## PROBLEM DESCRIPTION
As the lines appear below, please set them down exactly, starting at the first and finishing with the one containing "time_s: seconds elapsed".

## DATA SECTION
=== Begin Enclosure ===

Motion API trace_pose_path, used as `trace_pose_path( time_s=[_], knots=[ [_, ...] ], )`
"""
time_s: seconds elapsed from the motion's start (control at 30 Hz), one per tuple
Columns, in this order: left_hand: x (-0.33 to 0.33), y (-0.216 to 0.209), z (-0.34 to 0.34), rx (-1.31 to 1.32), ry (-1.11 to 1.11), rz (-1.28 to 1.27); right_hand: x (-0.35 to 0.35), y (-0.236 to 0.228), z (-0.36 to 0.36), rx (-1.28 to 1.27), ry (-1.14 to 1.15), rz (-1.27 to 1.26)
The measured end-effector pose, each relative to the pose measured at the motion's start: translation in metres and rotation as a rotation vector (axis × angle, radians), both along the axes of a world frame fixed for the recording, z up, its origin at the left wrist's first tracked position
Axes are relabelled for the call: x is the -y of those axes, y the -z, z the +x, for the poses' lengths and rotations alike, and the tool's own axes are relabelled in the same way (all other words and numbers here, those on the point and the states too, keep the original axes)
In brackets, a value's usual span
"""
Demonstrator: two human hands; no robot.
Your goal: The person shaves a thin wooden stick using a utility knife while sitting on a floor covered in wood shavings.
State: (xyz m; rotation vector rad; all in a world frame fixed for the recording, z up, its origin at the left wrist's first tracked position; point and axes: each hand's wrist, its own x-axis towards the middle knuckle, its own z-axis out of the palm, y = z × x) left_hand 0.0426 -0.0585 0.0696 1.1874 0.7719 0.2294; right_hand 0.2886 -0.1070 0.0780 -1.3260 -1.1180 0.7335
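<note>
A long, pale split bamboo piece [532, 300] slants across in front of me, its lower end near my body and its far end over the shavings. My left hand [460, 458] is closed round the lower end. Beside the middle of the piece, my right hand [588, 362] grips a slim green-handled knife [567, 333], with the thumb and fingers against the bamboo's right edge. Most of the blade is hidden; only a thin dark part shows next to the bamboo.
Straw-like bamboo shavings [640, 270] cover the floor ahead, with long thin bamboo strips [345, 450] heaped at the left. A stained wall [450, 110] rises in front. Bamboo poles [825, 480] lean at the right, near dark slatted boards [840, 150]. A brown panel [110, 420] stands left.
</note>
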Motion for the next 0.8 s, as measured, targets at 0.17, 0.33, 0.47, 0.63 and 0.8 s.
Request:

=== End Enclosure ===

## YOUR SOLUTION
Motion API trace_pose_path, used as `trace_pose_path( time_s=[_], knots=[ [_, ...] ], )`
"""
time_s: seconds elapsed from the motion's start (control at 30 Hz), one per tuple

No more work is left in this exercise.